[Your task]
Each line of the material below should be retyped precisely as it appears.

[Source data]
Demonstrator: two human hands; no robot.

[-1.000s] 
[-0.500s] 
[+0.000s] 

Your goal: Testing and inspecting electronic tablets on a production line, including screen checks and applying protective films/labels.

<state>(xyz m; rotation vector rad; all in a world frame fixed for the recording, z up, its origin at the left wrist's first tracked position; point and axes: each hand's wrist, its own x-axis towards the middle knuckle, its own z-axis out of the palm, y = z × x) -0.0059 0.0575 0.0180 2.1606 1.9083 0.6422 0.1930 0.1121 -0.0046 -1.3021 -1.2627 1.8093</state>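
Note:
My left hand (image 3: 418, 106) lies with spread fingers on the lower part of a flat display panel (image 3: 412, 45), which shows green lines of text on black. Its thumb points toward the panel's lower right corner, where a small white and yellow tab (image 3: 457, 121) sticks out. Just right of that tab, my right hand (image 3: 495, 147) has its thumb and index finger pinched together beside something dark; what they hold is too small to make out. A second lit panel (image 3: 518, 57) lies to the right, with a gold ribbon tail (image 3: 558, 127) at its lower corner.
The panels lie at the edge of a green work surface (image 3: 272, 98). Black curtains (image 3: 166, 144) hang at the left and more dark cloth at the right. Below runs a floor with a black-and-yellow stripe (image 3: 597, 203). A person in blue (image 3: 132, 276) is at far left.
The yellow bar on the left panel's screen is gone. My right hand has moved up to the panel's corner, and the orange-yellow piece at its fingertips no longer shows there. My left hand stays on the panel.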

[Final answer]
Demonstrator: two human hands; no robot.

[-1.000s] 
[-0.500s] 
[+0.000s] 

Your goal: Testing and inspecting electronic tablets on a production line, including screen checks and applying protective films/labels.

<state>(xyz m; rotation vector rad; all in a world frame fixed for the recording, z up, its origin at the left wrist's first tracked position; point and axes: each hand's wrist, its own x-axis towards the middle knuckle, its own z-axis out of the palm, y = z × x) -0.0059 0.0575 0.0180 2.1606 1.9083 0.6422 0.1930 0.1121 -0.0046 -1.3021 -1.2627 1.8093</state>
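Note:
My left hand (image 3: 418, 106) lies with spread fingers on the lower part of a flat display panel (image 3: 412, 45), which shows green lines of text on black. Its thumb points toward the panel's lower right corner, where a small white and yellow tab (image 3: 457, 121) sticks out. Just right of that tab, my right hand (image 3: 495, 147) has its thumb and index finger pinched together beside something dark; what they hold is too small to make out. A second lit panel (image 3: 518, 57) lies to the right, with a gold ribbon tail (image 3: 558, 127) at its lower corner.
The panels lie at the edge of a green work surface (image 3: 272, 98). Black curtains (image 3: 166, 144) hang at the left and more dark cloth at the right. Below runs a floor with a black-and-yellow stripe (image 3: 597, 203). A person in blue (image 3: 132, 276) is at far left.
The yellow bar on the left panel's screen is gone. My right hand has moved up to the panel's corner, and the orange-yellow piece at its fingertips no longer shows there. My left hand stays on the panel.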

Work on the exercise is now finished.